Мы нашли укромное место в маленьком туристическом раю. В зарослях колючего боярышника и черноплодной рябины. Между ними уже наливалась соком волчья ягода. Серый, одревесневший боярышник тянул к нам свои молодые ветки. И зеленые, и глянцевитые, красные. У боярышника были листья, похожие на человечьи сердца, сжатые в систоле, чтобы выстрелить очередной порцией сладкой крови с выплюнутыми косточками. Он не походил на аронию. Она была альвеолами человеческих легких, но кровь ее — кисло-сладкая, вяжущая. Привязывающая до конца жизни. Мы стояли по колено в море бессмертника, а рядом таилась волчья ягода. Что она делала в этом раю?

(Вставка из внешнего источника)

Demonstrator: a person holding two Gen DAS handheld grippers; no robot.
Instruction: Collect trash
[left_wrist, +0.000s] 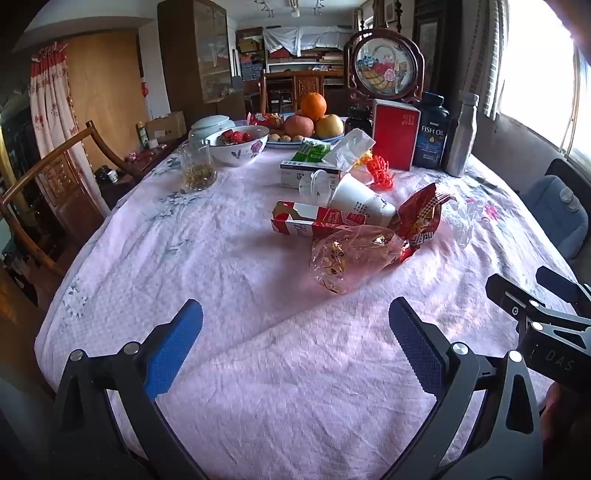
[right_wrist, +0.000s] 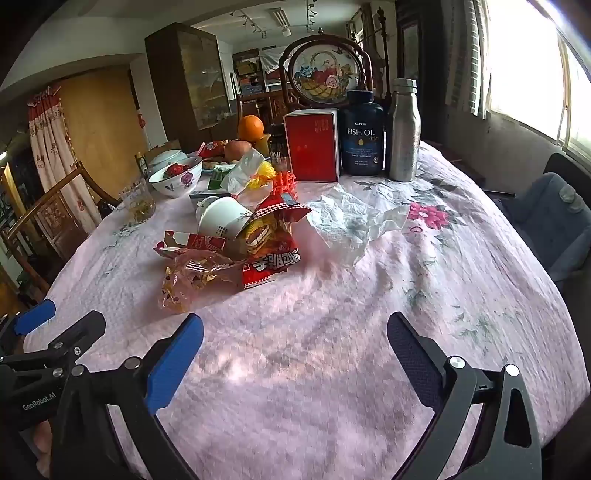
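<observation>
A heap of trash lies mid-table on the pink cloth (left_wrist: 221, 258). It holds a clear cellophane wrapper with gold print (left_wrist: 351, 258) (right_wrist: 192, 280), a red snack bag (left_wrist: 421, 218) (right_wrist: 269, 247), an opened red-and-white carton (left_wrist: 314, 221) (right_wrist: 192, 240) and a tipped white paper cup (left_wrist: 362, 201) (right_wrist: 225, 218). A crumpled white tissue (right_wrist: 347, 225) (left_wrist: 461, 218) lies to the right of the heap. My left gripper (left_wrist: 295, 310) (right_wrist: 68, 314) is open and empty, short of the wrapper. My right gripper (right_wrist: 295, 321) (left_wrist: 521, 280) is open and empty over bare cloth, with the heap ahead to its left.
At the back stand a red box (right_wrist: 312, 147), a fish oil bottle (right_wrist: 364, 133), a metal bottle (right_wrist: 404, 133), a strawberry bowl (left_wrist: 240, 142), a glass (left_wrist: 195, 168), a fruit plate (left_wrist: 314, 125) and a tissue box (left_wrist: 306, 171). A wooden chair (left_wrist: 48, 192) stands left, a blue seat (right_wrist: 554, 221) right.
</observation>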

Он вложил мне в ладонь горячую от солнца монету. Из древнего золота. До нашей эры. На ее монетном чекане были два профиля. Его и мой. Как на известной камее. Македонский умер, неохотно уступив нам место. Я рассмеялась. Торжествующе. Мы победили!
— Я люблю тебя, — сказала я.
И меня бросило в пот, как и его. Меня расплавил наш монетный чекан. Я могла обжечься о саму себя. Легко. До ожогов четвертой степени.
— Я думал, ты никогда мне этого не скажешь.
Я подняла на него глаза. Мои руки дрожали. Не пойму отчего. Он обнял меня, я его. Мы стояли в зарослях бессмертника, и я думала, как же нам с ним повезло.
— А как же ты? — спросила я. — У тебя такого нет.
— Ты у меня всегда со мной.
Он вытащил бумажник. В нем была моя фотография. В том самом море, в последней капле древнего океана. Я смеялась во весь рот, запрокинув лицо к небу. Я смеялась, глядя на канареечно-желтое солнце и канареечные облака, и болтала ногами в воде до огромных водных фейерверков из сверкающих брызг. Такая беззаботная, легкая. Что плакать хотелось. По тому времени и по нас. По тем, кого уже нет.
Приворотный «акалай-макалай» свершился. Мы сказали друг другу — «я люблю тебя». Замкнули круг и забили гвозди в крышку собственного гроба.